**Exercise**. Scan the entries for the word "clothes", and copy every line where it appears.

(Records from a collection)
━━━━━━

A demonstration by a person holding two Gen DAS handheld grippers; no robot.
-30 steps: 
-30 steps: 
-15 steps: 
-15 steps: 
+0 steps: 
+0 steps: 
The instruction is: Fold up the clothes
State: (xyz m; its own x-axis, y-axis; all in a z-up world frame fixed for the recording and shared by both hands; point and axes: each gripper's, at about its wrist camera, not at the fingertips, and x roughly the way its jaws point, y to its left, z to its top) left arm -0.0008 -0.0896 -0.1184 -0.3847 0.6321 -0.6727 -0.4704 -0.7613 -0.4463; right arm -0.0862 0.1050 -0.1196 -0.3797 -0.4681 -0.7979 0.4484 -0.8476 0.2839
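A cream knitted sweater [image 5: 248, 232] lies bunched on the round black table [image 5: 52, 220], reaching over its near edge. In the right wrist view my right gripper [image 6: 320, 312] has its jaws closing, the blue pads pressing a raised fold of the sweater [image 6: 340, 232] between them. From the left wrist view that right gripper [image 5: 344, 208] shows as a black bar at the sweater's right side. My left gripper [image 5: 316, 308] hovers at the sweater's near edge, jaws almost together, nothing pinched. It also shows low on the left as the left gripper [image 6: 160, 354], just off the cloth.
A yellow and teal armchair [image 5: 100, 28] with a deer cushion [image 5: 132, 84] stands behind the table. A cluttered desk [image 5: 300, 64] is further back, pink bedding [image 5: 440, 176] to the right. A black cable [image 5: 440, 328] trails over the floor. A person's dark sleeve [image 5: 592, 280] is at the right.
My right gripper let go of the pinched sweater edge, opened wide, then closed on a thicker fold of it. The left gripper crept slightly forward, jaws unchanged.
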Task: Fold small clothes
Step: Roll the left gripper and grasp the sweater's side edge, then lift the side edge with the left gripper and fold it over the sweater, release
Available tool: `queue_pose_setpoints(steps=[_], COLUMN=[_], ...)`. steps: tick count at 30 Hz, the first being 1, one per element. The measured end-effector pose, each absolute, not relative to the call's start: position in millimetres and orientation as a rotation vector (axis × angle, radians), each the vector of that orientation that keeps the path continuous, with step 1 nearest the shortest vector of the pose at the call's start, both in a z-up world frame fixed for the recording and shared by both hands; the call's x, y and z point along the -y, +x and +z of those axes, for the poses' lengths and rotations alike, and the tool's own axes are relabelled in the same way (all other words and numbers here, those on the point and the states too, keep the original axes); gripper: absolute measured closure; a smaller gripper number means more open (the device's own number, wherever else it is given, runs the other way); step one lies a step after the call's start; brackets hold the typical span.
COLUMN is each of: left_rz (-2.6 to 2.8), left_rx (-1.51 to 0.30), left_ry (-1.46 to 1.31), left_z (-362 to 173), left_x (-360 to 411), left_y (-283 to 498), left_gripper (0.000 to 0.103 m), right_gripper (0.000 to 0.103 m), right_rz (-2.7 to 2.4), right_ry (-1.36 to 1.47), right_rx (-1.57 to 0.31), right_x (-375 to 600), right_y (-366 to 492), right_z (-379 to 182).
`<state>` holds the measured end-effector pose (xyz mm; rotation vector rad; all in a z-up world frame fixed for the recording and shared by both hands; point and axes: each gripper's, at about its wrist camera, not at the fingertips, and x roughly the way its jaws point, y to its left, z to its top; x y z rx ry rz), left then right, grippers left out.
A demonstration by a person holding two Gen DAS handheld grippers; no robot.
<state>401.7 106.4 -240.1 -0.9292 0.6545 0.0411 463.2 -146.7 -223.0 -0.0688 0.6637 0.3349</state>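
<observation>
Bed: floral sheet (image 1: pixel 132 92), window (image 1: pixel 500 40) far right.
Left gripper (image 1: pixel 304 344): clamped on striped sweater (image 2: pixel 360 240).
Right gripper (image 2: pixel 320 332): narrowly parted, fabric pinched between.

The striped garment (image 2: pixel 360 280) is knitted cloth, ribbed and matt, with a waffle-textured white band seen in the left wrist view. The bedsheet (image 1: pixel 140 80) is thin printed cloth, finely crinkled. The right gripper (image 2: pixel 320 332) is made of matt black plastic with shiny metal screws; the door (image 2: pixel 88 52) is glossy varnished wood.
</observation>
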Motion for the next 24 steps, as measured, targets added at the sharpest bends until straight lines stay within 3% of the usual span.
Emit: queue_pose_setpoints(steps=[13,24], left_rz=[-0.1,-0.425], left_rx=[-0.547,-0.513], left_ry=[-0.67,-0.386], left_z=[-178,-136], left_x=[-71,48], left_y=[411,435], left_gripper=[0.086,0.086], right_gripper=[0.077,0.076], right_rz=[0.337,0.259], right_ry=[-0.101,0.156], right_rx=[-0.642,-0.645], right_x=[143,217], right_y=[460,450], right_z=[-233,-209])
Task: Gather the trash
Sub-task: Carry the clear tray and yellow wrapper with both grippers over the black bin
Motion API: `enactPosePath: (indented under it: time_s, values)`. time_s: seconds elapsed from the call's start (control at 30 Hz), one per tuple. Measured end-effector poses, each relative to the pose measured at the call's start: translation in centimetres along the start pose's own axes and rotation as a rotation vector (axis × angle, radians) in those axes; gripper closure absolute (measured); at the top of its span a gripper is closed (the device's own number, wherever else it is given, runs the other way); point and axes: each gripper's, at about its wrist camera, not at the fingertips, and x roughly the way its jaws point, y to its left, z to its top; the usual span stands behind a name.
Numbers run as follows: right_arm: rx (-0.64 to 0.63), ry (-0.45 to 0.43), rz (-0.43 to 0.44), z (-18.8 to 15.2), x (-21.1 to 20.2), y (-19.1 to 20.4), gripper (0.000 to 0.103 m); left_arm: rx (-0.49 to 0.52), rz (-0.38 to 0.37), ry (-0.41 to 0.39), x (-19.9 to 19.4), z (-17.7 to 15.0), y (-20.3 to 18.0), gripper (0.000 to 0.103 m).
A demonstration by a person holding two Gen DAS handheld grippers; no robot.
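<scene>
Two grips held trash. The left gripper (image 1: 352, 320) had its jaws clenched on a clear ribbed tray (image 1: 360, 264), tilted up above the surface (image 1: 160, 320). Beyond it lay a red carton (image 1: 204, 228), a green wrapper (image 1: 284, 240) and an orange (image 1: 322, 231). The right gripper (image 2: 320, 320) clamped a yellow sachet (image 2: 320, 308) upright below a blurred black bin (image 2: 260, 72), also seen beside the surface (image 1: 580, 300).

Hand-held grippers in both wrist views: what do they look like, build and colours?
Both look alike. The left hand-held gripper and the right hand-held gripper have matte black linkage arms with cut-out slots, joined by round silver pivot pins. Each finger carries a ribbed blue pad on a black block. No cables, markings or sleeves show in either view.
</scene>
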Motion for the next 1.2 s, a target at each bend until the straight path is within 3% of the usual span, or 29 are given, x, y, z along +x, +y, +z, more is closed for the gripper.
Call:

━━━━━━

**Exercise response**.
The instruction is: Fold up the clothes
Task: Fold small clothes

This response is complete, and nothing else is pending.